• Brian O'Kelly

31 - Romans 7 - A New Law



3.1. I indicated in our study of chapter 6 that while some believe that in that chapter Paul is discussing entire sanctification. I shared with you that I believe chapter 6 and seven are expansion on the 2 ½ chapters where he talks about and points out that all are sinners whether Jew or Greek. So this chapter is a continuation of Paul’s description of the sin problem and we should be escaping it. This is not a chapter on how to not sin, that begins in chapter 8.

4. First half of today’s text

4.1. Or do you not know, brethren (for I speak to those who know the law), that the law has dominion over a man as long as he lives? 2 For the woman who has a husband is bound by the law to her husband as long as he lives. But if the husband dies, she is released from the law of her husband. 3 So then if, while her husband lives, she marries another man, she will be called an adulteress; but if her husband dies, she is free from that law, so that she is no adulteress, though she has married another man. 4 Therefore, my brethren, you also have become dead to the law through the body of Christ, that you may be married to another—to Him who was raised from the dead, that we should bear fruit to God. 5 For when we were in the flesh, the sinful passions which were aroused by the law were at work in our members to bear fruit to death. 6 But now we have been delivered from the law, having died to what we were held by, so that we should serve in the newness of the Spirit and not in the oldness of the letter.
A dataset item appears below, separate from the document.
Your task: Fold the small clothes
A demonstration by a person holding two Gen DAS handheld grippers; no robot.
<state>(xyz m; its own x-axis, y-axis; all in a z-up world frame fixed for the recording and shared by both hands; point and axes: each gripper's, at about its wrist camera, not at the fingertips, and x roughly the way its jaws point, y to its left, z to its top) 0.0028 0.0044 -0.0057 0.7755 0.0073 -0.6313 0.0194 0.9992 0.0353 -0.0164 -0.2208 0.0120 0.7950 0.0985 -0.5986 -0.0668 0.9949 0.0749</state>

7 What shall we say then? Is the law sin? Certainly not! On the contrary, I would not have known sin except through the law. For I would not have known covetousness unless the law had said, “You shall not covet.” 8 But sin, taking opportunity by the commandment, produced in me all manner of evil desire. For apart from the law sin was dead. 9 I was alive once without the law, but when the commandment came, sin revived and I died. 10 And the commandment, which was to bring life, I found to bring death. 11 For sin, taking occasion by the commandment, deceived me, and by it killed me. 12 Therefore the law is holy, and the commandment holy and just and good.



5. Freed From the Law - 1st Verse

5.1. Or do you not know, brethren (for I speak to those who know the law), that the law has dominion over a man as long as he lives?

5.1.1. As is normal Paul opens with a question. The question begins “or do you not know” referencing the last part of chapter 6 which is the end of his slave analogy.

5.1.1.1. Romans 5:22-23 22 But now having been set free from sin, and having become slaves of God, you have your fruit to holiness, and the end, everlasting life. 23 For the wages of sin is death, but the gift of God is eternal life in Christ Jesus our Lord.

5.1.2. Sin up until this point had always been defined in the mind of the Jew as a violation of the law. Paul is basically asking here do you not know that the wages of sin is death and that prior to Jesus all men were under the law until they die.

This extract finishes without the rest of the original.